Prefrontal AjnaBegley suggests that “one reason we often feel anxious if we’re not using every tiny slice of time is that we find it hard — even unpleasant and anxiety-producing — to be alone with our thoughts, as a 2014 study showed. Researchers led by (one of my favorites) social psychologist, Timothy Wilson of the University of Virginia, gave volunteers two options: do ‘nothing’ for 15 minutes or give themselves a small electric shock (which three-quarters had previously told the researchers they’d pay money not to experience). Two-thirds of the men and one-quarter of the women chose the latter, so anxious were they for ‘something to do.'”

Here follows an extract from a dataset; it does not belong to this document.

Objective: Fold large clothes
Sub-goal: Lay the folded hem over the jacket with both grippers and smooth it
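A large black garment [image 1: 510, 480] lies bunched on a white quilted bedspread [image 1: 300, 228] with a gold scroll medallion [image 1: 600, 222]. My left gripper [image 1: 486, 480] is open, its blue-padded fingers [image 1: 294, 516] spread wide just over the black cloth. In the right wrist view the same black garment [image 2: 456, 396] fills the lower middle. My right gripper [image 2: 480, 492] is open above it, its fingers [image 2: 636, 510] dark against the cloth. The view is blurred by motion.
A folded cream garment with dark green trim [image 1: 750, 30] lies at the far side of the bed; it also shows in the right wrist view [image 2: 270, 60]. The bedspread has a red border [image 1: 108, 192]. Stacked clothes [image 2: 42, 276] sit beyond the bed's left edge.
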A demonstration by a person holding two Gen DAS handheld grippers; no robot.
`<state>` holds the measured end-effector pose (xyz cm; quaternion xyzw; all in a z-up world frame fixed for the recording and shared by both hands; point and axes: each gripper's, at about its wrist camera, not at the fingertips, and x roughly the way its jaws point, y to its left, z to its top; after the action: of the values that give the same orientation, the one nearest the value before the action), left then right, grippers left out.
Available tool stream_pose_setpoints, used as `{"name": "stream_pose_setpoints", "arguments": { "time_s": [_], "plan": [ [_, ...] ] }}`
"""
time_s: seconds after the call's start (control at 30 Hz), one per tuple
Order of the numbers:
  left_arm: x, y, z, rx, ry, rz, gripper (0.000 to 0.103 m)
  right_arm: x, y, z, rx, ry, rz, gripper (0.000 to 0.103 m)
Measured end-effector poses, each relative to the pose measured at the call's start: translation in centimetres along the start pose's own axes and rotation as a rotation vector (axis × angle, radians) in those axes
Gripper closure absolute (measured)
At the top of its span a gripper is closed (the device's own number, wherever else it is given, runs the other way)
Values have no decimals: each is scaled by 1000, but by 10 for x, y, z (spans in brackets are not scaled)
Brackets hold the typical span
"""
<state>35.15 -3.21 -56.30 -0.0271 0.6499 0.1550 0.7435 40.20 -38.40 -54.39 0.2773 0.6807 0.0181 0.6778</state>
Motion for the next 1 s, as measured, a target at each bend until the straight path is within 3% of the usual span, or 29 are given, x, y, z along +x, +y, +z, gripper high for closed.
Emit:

“The untutored mind does not like to be alone with itself,” Wilson concluded.

Cause for Concern

This finding is of great cause for concern to my tutored mind. When you consider the discovery that long periods of contemplative activities deliberately work to train the discursive mind to single-pointed attention and the way that shows up on an fMRI as massively increased neuron numbers and connections of prefrontal and cross-hemispheric connectivity, it only makes sense that the constant interruption, distraction and addictive allure of “smart” phones would result in diminished Executive Function. Robust Executive Function is precisely what was not available to kids who failed the Stanford Marshmallow Test. Those kids were later found to have struggled in their later lives to a significantly greater degree than the kids who easily passed the test. Executive Function matters. But here’s the even bigger problem – there is currently no app for your phone that has Siri announcing: “Executive Functioning is currently not functioning optimally right now.” And I didn’t even mention the research suggesting that the “iGeneration” which smartphones may be creating, has the worst mental health ever.

One possible hack to caring for your brain: start taking regular “phone sabbaticals.”

*The correct answer to the matrix above is 3.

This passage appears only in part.